EXERCISE PROMPT
Locate, in the data below, the line that contains "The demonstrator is" and the line that contains "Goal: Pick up"; reproduce exactly those two lines and every line between them, nothing more.

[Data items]
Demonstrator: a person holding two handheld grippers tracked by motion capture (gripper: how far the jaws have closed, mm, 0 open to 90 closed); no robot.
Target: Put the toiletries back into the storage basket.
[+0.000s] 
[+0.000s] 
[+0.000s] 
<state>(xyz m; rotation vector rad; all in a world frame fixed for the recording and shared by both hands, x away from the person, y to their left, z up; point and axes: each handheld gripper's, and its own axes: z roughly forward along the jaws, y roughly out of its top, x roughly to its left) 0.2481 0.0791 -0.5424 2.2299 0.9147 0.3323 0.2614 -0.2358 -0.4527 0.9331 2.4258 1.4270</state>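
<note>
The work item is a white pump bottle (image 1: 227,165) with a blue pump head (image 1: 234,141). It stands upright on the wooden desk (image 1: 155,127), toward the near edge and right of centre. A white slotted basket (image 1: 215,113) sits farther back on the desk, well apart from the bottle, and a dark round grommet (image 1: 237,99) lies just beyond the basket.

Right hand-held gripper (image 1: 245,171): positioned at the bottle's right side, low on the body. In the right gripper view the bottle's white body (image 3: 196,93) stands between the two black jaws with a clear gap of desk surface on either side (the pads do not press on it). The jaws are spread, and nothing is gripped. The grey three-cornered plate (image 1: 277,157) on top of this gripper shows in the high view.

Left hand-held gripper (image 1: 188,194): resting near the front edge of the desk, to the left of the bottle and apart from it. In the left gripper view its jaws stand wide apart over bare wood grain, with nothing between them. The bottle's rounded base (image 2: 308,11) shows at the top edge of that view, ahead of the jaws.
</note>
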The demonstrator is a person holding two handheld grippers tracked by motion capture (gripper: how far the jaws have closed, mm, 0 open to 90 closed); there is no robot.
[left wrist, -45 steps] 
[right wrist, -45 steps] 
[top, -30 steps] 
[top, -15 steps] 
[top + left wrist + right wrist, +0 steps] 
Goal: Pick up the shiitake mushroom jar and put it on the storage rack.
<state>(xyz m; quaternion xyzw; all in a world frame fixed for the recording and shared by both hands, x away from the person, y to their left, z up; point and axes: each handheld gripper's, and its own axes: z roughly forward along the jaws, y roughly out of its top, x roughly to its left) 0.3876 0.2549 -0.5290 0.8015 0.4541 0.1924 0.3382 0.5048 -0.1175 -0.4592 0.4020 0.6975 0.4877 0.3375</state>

ANSWER TO THE PROBLEM
The demonstrator is a person holding two handheld grippers tracked by motion capture (gripper: how far the jaws have closed, mm, 0 open to 90 closed); there is no robot.
[left wrist, -45 steps] 
[right wrist, -45 steps] 
[top, -30 steps] 
[top, -15 steps] 
[top + left wrist + right wrist, +0 steps] 
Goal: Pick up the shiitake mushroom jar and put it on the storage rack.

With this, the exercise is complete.